Soon after the preacher left him, an old man, who had been a great sinner, came up to him, and tried to comfort him thus: “Ye needna despair—onybody after me. Ye’ll maybe meet with the Lord on your way lame the nicht.”
This last observation rather frightened out friend, for he understood the old man literally, and left the place immediately, thinking he had been there long enough. He got home at a late hour, disappointed, and with the feeling that once more “nothing had happened.”
Now more wretched than before, the thought struck him, “I’ll tell my minister,” but along with it came this other thought, “I should have had this settled afore when I joined the kirk”― for he had been a member of his church for many years. He saw that to tell his minister was to give up all his past profession; but better that than go on at this rate.
At length, one night, he found himself within a few yards of the manse door. He said to himself, “I’ll lift the knocker as far up as I can get it, and if it fa’s I’ll gang in; and if no, I’ll just gang awa’ hame again.”
He lifted the knocker and ran back a bit. It fell, and so he had to stay. In a minute or two the door opened, and he had to go in.
In a very short time he told his story―all that “had happened” and that “had not happened.” The minister did his best to set the way of salvation before him, but to no purpose. The man had his own thoughts as to how the thing should be, and so could not listen to the simple gospel. He left the house sadder than ever.
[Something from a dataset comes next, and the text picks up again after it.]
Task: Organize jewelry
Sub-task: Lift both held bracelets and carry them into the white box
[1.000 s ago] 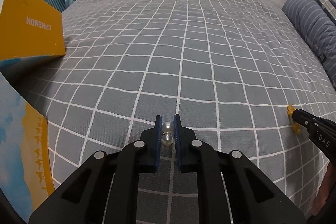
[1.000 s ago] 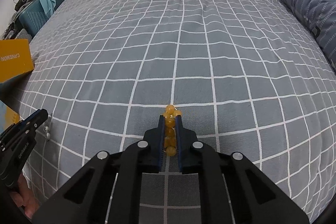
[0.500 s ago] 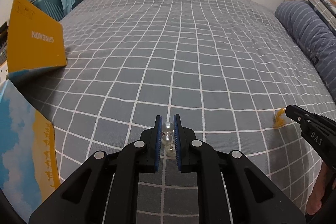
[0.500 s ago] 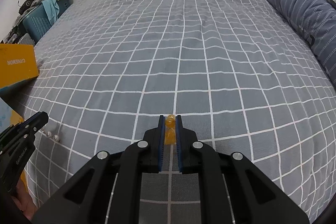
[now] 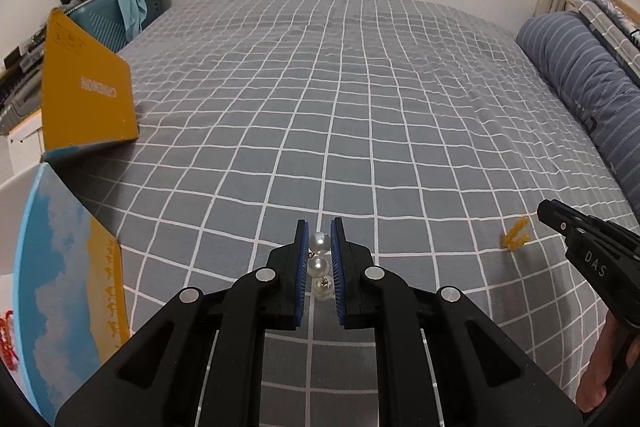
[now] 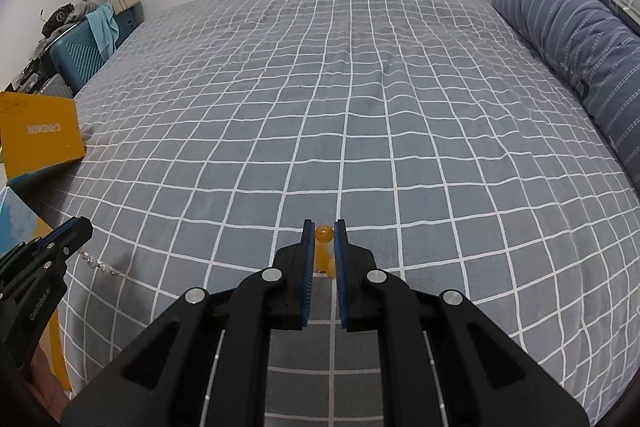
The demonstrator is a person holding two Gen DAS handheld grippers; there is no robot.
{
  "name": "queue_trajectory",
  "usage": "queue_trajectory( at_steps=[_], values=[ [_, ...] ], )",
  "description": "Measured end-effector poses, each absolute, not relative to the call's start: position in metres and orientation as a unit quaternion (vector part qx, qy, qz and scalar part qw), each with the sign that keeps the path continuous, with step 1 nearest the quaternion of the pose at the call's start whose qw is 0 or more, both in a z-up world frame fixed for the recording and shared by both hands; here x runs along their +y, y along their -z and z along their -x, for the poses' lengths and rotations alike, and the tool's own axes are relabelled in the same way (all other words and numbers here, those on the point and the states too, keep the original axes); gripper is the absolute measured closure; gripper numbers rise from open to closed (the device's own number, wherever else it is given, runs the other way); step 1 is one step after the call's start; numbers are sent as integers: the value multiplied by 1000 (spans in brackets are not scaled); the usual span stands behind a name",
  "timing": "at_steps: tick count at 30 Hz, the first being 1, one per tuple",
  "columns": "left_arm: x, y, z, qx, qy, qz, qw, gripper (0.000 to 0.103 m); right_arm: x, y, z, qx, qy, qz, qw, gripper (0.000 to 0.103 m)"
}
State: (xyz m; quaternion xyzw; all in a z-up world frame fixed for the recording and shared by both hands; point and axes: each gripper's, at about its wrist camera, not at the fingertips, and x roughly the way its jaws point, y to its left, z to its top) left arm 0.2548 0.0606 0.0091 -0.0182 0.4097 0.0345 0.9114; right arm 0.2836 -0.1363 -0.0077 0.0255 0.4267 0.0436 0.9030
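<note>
- Pearl strand (image 5: pixel 319 267) sits pinched between the blue pads of the left gripper (image 5: pixel 319 241), low centre of the left wrist view; three white beads show in a line, with a small metal link by the lowest one.
- From the right wrist view, the rest of that strand (image 6: pixel 98 264) trails from the left gripper (image 6: pixel 78 227) down onto the grey checked bedspread (image 6: pixel 360 99) at lower left.
- Amber bead strand (image 6: pixel 324 247) is clamped in the right gripper (image 6: pixel 323 233), low centre of the right wrist view — one round bead at the tips, more hanging below between the pads.
- Seen from the left wrist view, the amber beads (image 5: pixel 516 235) dangle in a small cluster just off the right gripper (image 5: pixel 544 209) at right of frame, over the bedspread.
- Orange box (image 5: pixel 86 99) stands at left of frame, with a blue-and-orange printed box (image 5: pixel 60 267) below it at the lower left edge.
- Handling, as a judgement: both strands look light and limp, so they will swing and drape freely. Beads are round and smooth — likely to roll out of a loose pinch — and the thread or links between them are probably the weak part.
- Best hold seems to be across a bead or two with the pads, as now, rather than on the thin link.
</note>
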Motion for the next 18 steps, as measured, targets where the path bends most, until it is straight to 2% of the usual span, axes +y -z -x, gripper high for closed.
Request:
queue_trajectory(
  at_steps=[18],
  values=[
    [57,-35,-198,393,-35,8,919,92,-124,-23,-222,401,-43,-12,915,94]
  ],
)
The thought that he was not one of the elect, or that he might be a reprobate, now took hold of him. All this time his wife had been trying to comfort him on the ground that he was “weel enough already,” that “it was only bad folk that needed conversion.” But this did not help him. Rising from his work one morning, he left the house, muttering to himself, “There is no use of a damned man working.” This frightened his wife, and sent her to her knees and to her Bible.
After wandering by the banks of a river for several hours in a very desponding, dangerous frame of mind, he returned home. The Bible which his wife had been reading was lying on the table, open at John 10. The very sight of the book aroused in him bitter and angry feelings, and he would have dashed it to the floor, but ‘ere he did so his eye lighted on the words, “I am the Door: by Me if any man enter in, he shall be saved.”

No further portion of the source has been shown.